1

I am trying to replace the "outliers" in each column of a dataframe with Nth percentile.

n <- 1000
set.seed(1234)
df <- data.frame(a=runif(n), b=rnorm(n), c=rpois(n,1))
df.t1 <- as.data.frame(lapply(df, function(x) { q <- quantile(x,.9,names=F); x[x>q] <- q; x }))

I need the computed quantiles to truncate other dataframes. For example, I compute these quantiles on a training dataset and apply it; I want to use those same thresholds in several test datasets. Here's an alternative approach which allows that.

q.df <- sapply(df, function(x) quantile(x,.9,names=F))
df.tmp <- rbind(q.df, df.t1)
df.t2 <- as.data.frame(lapply(df.tmp, function(x) { x[x>x[1]] <- x[1]; x }))
df.t2 <- df.t2[-1,]
rownames(df.t2) <- NULL
identical(df.t1, df.t2)

The dataframes are very large and hence I would prefer not to use rbind, and then delete the row later. Is is possible to truncate the columns in the dataframes using the q.df but without having to rbind? Thx.

smci
  • 32,567
  • 20
  • 113
  • 146
ironv
  • 978
  • 10
  • 25
  • Please use `set.seed(...)` to make your random example reproducible. – smci Apr 27 '14 at 03:28
  • Also, you only want to clip outliers on the high side, not the low side. So clip the 0.9 quantile, not the 0.1 quantile. – smci Apr 27 '14 at 03:39

1 Answers1

3

So just write a function that directly computes the quantile, then directly applies clipping to each column. The <- conditional assignment inside your lapply call is bogus; you want ifelse to return a vectorized expression for the entire column, already. ifelse is your friend, for vectorization.
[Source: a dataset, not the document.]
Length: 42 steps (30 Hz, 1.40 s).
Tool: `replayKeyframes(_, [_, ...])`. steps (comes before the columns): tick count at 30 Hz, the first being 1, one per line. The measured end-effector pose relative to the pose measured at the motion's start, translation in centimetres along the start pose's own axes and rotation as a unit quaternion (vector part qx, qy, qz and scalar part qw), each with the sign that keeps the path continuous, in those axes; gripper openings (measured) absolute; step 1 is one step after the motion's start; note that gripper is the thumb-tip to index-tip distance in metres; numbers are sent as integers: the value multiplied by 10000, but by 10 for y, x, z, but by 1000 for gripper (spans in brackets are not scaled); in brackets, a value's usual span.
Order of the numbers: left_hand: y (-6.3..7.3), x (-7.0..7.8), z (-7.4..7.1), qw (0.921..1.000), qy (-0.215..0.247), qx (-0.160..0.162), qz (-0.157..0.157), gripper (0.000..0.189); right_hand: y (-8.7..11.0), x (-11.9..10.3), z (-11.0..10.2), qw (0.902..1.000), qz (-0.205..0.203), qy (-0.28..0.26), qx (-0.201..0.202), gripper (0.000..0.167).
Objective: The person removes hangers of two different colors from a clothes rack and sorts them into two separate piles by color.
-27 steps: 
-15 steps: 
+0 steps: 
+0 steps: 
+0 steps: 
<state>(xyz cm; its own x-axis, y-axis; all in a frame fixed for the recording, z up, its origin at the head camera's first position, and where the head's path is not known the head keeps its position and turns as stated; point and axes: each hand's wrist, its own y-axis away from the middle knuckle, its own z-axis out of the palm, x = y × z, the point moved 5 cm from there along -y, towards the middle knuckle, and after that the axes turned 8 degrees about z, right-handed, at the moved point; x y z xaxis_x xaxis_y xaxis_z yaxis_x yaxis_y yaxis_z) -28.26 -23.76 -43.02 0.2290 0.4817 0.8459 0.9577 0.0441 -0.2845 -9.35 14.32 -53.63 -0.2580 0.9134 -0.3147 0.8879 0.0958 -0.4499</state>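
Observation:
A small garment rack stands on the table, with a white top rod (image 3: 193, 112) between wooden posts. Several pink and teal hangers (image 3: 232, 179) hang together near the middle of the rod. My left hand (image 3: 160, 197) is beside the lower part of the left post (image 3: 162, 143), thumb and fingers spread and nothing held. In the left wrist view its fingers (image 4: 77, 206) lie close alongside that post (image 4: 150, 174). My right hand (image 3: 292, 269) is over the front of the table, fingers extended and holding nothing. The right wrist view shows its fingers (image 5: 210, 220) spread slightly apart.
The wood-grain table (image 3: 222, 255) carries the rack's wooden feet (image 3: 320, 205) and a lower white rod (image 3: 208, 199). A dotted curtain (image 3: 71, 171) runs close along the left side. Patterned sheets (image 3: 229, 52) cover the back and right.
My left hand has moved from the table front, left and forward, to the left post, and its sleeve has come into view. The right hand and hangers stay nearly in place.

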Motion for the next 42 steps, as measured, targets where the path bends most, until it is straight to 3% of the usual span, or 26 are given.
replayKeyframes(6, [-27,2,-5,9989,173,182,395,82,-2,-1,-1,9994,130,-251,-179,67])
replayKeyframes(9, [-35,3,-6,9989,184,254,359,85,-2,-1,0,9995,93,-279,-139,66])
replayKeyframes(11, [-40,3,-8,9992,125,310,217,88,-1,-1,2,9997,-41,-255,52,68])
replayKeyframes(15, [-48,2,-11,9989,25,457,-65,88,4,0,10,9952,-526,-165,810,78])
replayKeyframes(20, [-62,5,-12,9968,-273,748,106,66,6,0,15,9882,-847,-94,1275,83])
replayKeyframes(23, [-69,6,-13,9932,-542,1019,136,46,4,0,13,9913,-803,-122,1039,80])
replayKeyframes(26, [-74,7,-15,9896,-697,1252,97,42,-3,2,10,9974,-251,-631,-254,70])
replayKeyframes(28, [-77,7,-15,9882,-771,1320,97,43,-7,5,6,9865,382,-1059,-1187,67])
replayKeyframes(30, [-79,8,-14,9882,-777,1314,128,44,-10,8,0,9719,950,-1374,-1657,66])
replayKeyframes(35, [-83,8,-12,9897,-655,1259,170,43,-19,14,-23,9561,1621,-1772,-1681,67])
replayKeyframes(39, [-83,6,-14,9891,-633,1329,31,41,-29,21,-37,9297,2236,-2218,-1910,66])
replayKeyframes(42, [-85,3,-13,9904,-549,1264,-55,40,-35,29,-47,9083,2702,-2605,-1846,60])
# Make up some dummy df2 output (it's supposed to have 1000 cols really)
df2 <- data.frame(d=runif(1000), e=rnorm(1000), f=runif(1000))

require(plyr)
print(colwise(summary)(df2))  # show the summary before we clamp...
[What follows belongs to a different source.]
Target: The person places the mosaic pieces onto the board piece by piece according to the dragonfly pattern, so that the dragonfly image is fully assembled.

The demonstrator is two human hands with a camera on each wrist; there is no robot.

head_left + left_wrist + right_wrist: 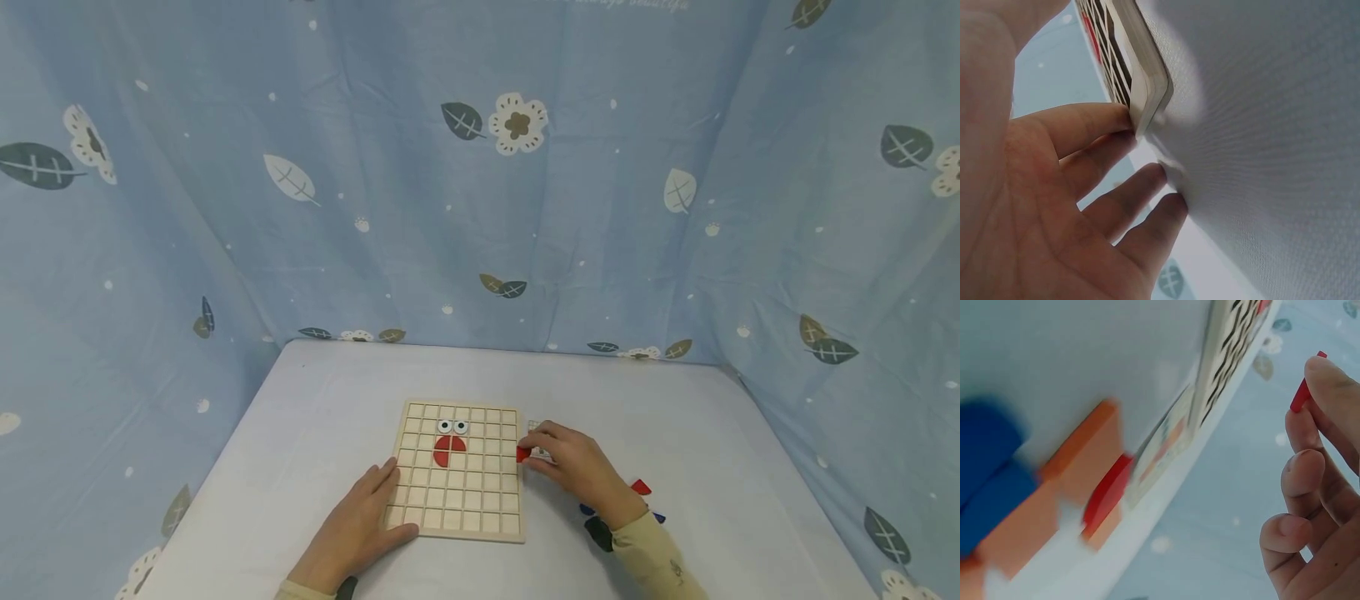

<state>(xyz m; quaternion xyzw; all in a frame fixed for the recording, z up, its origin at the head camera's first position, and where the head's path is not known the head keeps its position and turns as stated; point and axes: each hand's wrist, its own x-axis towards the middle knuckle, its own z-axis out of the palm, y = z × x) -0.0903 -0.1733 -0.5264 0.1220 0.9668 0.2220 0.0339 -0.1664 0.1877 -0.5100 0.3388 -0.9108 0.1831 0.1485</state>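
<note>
A square wooden grid board (487, 505) lies on the white table. Two round eye pieces (453, 427) sit side by side in its upper cells, with red quarter-round pieces (442, 457) just below. My left hand (358, 527) rests at the board's left side, its fingers (1094, 128) fairly straight, fingertips at the rim and thumb near the lower corner. With thumb and forefinger my right hand (581, 468) pinches a thin red piece (1301, 395), held up off the table by the board's right edge. Its exact outline is mostly hidden by the fingertips.
A printed card (1161, 449) lies just right of the board, partly under my right hand. Farther right are loose blue pieces (999, 494), orange pieces (1088, 450) and a red piece (1107, 492), partly covered by my right forearm in the head view. A blue patterned curtain (480, 208) surrounds the table.
</note>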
# Compute quantiles on df1...
df1 <- df
df1.quantiles <- apply(df1, 2, function(x, prob=0.9) { quantile(x, prob, names=F) })

# ...now clamp by sweeping col-index across both quantile vector, and df2 cols
clamp <- function(x, xmax) { ifelse(x<=xmax, x, xmax) }
for (j in 1:ncol(df2)) {
  df2[,j] <- clamp(df2[,j], df1.quantiles[j])  # don't know how to use apply(...,2,)
}

print(colwise(summary)(df2))  # show the summary after we clamp...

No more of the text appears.